▶ [TO DO]:
For the data below, give the number of lines that include the word "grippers" and nothing else.

(COLLECTED MATERIAL Opens)

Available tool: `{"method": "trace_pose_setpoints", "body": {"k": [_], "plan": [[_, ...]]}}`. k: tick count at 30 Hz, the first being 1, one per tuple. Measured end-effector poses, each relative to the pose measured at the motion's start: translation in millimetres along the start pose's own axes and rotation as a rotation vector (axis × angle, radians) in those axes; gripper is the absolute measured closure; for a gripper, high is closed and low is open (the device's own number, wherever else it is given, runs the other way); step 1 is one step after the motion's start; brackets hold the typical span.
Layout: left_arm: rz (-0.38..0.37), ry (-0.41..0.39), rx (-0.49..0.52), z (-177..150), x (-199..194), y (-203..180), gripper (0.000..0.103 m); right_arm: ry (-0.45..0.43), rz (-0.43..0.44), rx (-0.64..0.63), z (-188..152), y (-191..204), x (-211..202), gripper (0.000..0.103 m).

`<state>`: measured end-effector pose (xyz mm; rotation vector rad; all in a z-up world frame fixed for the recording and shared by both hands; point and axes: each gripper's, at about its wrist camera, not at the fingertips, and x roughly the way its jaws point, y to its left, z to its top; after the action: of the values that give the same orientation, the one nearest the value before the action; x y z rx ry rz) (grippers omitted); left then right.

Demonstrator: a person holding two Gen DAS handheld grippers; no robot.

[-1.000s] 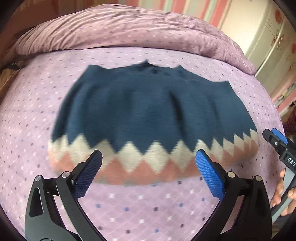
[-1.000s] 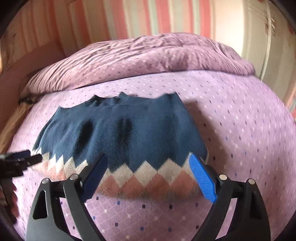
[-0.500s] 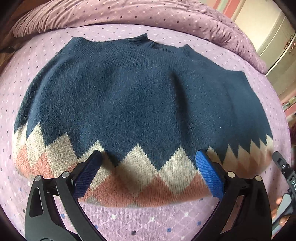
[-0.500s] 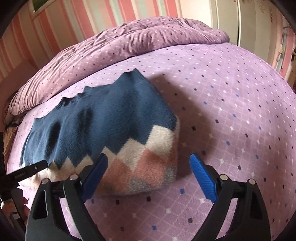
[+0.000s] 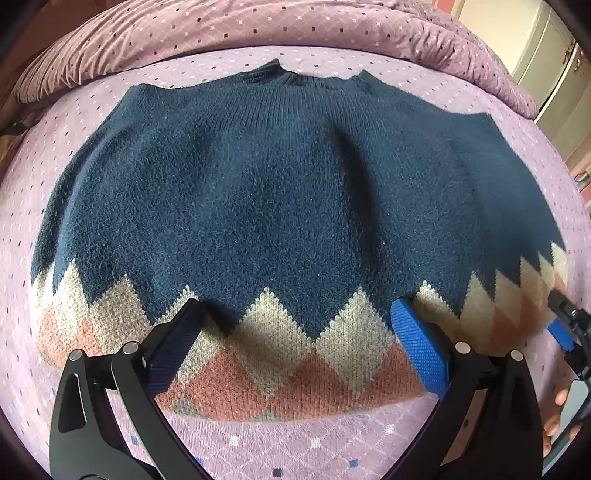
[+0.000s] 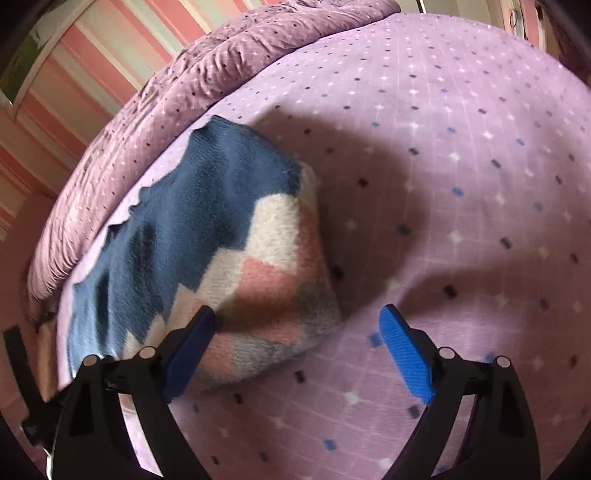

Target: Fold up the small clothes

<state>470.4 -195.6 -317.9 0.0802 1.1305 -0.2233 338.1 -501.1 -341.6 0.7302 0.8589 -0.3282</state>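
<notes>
The sweater (image 5: 280,206) lay flat on the bed (image 5: 295,439), collar toward the heaped quilt (image 5: 258,26) at the far edge and the patterned hem toward the near edge, spread wide so that its corners could be reached for a fold. The sleeves did not show and seemed already tucked under, though that could not be settled.

The left gripper (image 5: 295,343) hung over the middle of the hem with its fingers spread wide, pinching nothing; the hem's zigzag band showed between them. That placement suggested it was about to bite the near edge.

The right gripper (image 6: 295,347) hung over the hem's right corner, fingers likewise spread and empty, one finger (image 6: 188,354) over the knit and the other (image 6: 406,354) over bare bed. Straddling the corner that way would let it catch the edge rather than a bulk of cloth. In the left view its tip (image 5: 563,325) showed just beside that corner.

Judging from this, the fold of the body had not yet begun, and both grips had still to close.
</notes>
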Motion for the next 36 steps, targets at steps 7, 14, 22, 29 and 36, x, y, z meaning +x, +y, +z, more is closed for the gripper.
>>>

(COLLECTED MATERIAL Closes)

▶ [ANSWER SPACE]:
2